=== WHAT IS NEEDED ===
Every line of the data below that holds the string "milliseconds" needs to be reported.
[Start of Attachment]
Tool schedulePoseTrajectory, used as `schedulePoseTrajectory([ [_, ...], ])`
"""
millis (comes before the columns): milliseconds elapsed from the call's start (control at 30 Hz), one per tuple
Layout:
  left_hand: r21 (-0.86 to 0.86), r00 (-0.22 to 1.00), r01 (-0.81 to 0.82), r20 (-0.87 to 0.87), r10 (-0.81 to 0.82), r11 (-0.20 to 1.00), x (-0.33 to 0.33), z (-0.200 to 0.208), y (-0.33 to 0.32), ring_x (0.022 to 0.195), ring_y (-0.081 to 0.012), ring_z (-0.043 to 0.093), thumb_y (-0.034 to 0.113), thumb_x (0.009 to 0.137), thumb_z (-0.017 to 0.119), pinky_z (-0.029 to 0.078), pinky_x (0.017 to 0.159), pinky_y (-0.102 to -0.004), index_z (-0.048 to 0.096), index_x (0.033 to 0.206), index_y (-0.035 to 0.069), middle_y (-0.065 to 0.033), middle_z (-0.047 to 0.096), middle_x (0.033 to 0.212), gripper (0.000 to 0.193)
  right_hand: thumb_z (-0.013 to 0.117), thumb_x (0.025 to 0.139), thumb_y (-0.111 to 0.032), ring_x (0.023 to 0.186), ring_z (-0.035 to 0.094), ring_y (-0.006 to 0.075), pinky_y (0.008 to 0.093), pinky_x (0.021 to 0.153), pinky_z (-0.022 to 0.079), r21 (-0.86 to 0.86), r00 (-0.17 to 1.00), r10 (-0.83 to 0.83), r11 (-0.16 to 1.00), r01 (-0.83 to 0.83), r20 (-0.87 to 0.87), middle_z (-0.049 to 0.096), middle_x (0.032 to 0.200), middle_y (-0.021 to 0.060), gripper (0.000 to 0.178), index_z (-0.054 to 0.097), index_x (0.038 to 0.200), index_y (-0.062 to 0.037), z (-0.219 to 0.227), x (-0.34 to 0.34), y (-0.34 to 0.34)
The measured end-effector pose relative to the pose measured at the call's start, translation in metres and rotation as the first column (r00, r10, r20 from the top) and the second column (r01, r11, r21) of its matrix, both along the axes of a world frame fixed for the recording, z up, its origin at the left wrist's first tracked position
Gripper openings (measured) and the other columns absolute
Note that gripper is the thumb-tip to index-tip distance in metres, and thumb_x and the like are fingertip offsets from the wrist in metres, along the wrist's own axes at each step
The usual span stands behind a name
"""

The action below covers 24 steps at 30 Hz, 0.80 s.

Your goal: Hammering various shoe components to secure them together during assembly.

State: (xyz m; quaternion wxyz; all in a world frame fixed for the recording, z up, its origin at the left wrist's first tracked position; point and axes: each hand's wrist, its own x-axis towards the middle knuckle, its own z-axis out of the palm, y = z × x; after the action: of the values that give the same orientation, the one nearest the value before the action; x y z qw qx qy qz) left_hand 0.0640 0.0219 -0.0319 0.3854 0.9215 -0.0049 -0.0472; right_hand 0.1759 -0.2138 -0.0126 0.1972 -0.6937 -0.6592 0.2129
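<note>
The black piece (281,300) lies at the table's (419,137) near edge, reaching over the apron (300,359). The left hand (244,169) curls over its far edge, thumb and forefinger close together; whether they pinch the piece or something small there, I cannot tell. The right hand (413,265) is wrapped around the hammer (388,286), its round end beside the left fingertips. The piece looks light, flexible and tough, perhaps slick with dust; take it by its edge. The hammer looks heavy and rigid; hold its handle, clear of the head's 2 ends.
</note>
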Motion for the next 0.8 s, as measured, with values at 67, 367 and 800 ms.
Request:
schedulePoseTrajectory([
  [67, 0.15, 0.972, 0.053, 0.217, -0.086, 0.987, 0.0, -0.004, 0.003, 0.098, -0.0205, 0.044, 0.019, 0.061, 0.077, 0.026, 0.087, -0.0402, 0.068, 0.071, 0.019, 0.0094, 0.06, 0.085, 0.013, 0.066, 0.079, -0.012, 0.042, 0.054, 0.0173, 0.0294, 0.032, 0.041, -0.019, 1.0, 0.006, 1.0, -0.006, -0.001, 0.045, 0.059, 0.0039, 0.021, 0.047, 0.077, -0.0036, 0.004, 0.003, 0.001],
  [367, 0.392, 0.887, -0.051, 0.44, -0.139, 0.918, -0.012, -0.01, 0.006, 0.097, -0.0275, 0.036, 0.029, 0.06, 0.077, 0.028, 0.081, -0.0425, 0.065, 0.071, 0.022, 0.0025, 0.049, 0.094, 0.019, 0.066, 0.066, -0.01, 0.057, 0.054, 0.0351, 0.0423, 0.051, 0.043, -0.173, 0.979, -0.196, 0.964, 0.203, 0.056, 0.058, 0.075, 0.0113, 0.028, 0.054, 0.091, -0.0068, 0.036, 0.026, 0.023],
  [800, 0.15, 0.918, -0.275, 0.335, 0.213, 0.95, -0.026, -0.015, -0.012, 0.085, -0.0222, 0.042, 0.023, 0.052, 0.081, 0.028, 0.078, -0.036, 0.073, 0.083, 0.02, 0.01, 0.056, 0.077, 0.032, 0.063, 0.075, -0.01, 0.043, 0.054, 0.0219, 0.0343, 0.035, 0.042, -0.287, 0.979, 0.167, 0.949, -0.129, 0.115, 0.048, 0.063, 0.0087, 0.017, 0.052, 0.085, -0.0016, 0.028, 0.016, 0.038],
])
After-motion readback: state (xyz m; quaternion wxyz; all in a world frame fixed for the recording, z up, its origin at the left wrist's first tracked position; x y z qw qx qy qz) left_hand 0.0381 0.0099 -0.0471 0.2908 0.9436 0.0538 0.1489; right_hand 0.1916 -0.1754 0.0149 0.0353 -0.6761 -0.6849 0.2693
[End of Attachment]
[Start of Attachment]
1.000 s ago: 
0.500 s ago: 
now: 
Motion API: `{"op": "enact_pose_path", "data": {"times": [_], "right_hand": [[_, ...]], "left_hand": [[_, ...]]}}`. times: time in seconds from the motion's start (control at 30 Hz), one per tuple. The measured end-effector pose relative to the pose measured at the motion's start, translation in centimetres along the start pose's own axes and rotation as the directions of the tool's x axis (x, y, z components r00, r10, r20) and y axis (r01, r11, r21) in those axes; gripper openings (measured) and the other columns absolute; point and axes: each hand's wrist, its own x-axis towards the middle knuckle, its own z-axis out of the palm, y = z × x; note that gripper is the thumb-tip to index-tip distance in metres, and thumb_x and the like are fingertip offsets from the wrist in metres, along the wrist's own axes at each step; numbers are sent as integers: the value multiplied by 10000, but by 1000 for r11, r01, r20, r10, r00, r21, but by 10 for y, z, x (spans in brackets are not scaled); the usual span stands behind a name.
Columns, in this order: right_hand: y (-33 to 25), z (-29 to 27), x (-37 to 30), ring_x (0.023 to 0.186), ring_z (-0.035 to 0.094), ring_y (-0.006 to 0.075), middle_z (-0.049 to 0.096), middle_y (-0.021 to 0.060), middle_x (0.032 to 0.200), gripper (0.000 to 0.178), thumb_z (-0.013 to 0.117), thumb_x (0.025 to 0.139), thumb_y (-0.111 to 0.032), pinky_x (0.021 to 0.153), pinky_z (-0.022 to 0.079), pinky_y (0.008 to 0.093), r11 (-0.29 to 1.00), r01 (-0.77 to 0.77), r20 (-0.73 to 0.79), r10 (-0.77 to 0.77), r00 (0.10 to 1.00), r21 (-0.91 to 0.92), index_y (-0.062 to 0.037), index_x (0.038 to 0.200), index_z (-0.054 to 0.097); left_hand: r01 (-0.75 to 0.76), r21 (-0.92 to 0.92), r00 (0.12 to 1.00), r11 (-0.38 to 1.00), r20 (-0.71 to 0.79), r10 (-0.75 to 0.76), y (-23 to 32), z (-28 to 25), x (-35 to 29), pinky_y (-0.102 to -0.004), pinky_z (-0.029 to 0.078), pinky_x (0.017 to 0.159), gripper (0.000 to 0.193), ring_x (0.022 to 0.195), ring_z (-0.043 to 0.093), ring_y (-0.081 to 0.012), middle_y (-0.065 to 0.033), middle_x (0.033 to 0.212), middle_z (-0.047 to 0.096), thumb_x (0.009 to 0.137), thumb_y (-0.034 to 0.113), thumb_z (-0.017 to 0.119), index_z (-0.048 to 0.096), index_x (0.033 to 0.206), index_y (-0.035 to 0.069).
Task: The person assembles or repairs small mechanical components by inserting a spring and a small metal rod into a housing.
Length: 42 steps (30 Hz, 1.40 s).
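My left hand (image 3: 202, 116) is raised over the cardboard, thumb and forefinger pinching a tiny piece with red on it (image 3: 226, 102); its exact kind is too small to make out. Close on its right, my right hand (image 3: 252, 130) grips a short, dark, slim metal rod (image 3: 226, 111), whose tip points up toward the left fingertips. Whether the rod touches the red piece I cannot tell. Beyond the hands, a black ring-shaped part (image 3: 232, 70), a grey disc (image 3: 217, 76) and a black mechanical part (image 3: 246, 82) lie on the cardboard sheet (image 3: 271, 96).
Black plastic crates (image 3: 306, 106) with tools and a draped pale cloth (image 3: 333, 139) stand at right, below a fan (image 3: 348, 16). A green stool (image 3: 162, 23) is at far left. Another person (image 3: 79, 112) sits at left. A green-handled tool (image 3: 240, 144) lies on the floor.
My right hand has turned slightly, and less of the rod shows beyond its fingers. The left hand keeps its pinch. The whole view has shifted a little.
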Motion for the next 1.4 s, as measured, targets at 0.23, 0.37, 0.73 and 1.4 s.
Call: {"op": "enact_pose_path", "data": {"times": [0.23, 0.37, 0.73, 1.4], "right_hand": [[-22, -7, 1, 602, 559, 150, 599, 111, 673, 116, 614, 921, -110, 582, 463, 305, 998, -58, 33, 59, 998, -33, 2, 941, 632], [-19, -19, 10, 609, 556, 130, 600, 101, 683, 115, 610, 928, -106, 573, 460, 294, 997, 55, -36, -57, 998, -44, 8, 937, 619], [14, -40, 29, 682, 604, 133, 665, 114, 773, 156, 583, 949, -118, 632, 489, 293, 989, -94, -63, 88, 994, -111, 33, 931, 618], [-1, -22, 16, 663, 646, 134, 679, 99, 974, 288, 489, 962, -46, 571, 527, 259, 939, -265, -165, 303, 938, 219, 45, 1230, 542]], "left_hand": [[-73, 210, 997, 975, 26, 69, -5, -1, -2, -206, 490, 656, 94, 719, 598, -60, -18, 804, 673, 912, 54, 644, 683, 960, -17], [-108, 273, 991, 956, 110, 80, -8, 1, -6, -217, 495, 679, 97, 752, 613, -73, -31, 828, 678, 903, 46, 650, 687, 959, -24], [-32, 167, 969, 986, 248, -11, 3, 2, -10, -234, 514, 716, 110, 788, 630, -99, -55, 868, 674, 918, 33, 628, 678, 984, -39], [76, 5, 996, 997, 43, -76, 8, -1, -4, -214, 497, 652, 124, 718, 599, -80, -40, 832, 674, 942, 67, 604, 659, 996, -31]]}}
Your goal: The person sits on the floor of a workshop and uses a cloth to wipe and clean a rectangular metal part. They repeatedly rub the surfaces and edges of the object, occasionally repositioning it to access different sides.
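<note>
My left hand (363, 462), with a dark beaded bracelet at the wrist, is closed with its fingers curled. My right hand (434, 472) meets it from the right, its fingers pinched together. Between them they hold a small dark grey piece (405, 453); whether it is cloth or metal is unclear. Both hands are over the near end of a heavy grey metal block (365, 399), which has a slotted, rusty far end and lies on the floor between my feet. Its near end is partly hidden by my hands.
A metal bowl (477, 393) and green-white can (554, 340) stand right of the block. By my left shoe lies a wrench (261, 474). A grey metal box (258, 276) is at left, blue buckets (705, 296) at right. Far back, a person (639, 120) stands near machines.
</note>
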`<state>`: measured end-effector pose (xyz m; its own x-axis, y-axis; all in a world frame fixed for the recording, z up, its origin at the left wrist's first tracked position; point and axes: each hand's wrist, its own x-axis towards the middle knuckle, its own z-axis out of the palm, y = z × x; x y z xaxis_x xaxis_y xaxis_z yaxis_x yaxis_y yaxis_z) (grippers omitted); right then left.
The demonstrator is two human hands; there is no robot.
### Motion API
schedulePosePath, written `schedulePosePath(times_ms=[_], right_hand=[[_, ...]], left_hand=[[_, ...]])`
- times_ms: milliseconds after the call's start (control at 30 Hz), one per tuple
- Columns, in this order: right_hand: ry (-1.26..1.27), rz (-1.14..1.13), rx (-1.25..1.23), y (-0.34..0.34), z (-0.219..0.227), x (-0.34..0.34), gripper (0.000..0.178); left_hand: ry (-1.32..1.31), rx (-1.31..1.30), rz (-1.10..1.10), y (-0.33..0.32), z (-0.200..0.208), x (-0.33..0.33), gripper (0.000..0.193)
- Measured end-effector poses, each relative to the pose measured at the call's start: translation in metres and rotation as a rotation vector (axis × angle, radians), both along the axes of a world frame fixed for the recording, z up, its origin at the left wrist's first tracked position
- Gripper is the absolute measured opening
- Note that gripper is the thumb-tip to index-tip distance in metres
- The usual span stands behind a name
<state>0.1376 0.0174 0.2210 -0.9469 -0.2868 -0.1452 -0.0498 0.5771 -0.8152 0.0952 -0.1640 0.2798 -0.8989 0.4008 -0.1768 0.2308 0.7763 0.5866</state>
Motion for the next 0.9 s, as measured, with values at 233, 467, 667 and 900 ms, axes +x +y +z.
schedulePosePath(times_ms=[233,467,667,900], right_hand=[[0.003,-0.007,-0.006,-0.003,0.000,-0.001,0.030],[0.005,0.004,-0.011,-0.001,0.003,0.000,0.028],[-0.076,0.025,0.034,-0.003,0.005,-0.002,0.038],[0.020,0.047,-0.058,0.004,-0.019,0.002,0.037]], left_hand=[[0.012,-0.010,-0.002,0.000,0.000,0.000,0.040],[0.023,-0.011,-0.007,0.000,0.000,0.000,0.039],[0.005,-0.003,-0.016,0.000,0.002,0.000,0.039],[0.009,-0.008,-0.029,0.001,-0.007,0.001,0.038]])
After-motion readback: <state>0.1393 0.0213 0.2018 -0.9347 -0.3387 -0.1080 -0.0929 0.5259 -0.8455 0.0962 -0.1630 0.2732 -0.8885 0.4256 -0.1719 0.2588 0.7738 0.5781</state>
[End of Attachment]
=== RESPONSE BELOW ===
millis (comes before the columns): milliseconds elapsed from the call's start (control at 30 Hz), one per tuple
- times_ms: milliseconds after the call's start (control at 30 Hz), one per tuple

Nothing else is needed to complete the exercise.